Getting Started with Feature Engineering
This article was published as a part of the Data Science Blogathon.
Machine learning algorithms take features of a dataset as input, determine patterns inside it, and create output. The performance of a model depends upon the different types of input variables that we pass to the build model.
Feature engineering is an essential part of building an intelligent system. Feature Engineering is an art as well as a science, this is the reason a typical data scientist spends 70 – 80% of his time cleaning and preparing the data which can improve model quality.
Peter Norvig, Google’s Research Director said “We don’t have better algorithms than anyone else, we just have more data.” (Source: Forbes)

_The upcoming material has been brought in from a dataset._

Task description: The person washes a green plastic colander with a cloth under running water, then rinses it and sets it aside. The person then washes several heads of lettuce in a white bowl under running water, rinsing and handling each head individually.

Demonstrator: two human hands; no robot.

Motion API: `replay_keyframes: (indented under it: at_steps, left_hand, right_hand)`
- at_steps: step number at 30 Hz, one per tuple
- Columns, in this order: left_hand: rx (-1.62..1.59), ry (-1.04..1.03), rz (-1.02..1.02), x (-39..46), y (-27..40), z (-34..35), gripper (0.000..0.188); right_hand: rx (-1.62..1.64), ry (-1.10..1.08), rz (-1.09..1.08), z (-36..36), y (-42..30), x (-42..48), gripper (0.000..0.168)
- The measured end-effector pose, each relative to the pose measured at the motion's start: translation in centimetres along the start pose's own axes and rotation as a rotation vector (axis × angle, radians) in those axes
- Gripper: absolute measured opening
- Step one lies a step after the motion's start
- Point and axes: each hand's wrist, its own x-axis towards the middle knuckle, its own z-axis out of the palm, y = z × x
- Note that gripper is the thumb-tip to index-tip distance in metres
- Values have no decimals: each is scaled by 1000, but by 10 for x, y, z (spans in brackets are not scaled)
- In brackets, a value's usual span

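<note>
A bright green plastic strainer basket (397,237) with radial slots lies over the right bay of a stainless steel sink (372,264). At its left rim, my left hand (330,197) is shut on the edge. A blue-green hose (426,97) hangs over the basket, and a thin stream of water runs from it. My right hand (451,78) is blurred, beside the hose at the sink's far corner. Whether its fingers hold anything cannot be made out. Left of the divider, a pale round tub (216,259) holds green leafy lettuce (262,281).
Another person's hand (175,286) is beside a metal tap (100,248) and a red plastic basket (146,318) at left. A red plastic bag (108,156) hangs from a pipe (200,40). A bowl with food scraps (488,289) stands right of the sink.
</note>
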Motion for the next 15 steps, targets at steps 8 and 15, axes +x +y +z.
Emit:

Through this article, I hope that people can get an idea of different types of feature engineering techniques and can use these techniques to improve model performance.
Table of Content
- What is feature engineering?
- Splitting feature
- Working with Time-Series data
- Creating a new feature by combining new feature
- Transformation to make data normally distributed
What is feature engineering?
The features you use influence more than everything else the result. No algorithm alone, to my knowledge, can supplement the information gain given by correct feature engineering.
— Luca Massaron
Feature engineering is a process of using domain knowledge to create/extract new features from a given dataset by using data mining techniques. It helps machine learning algorithms to understand data and determine patterns that can improve the performance of machine learning algorithms.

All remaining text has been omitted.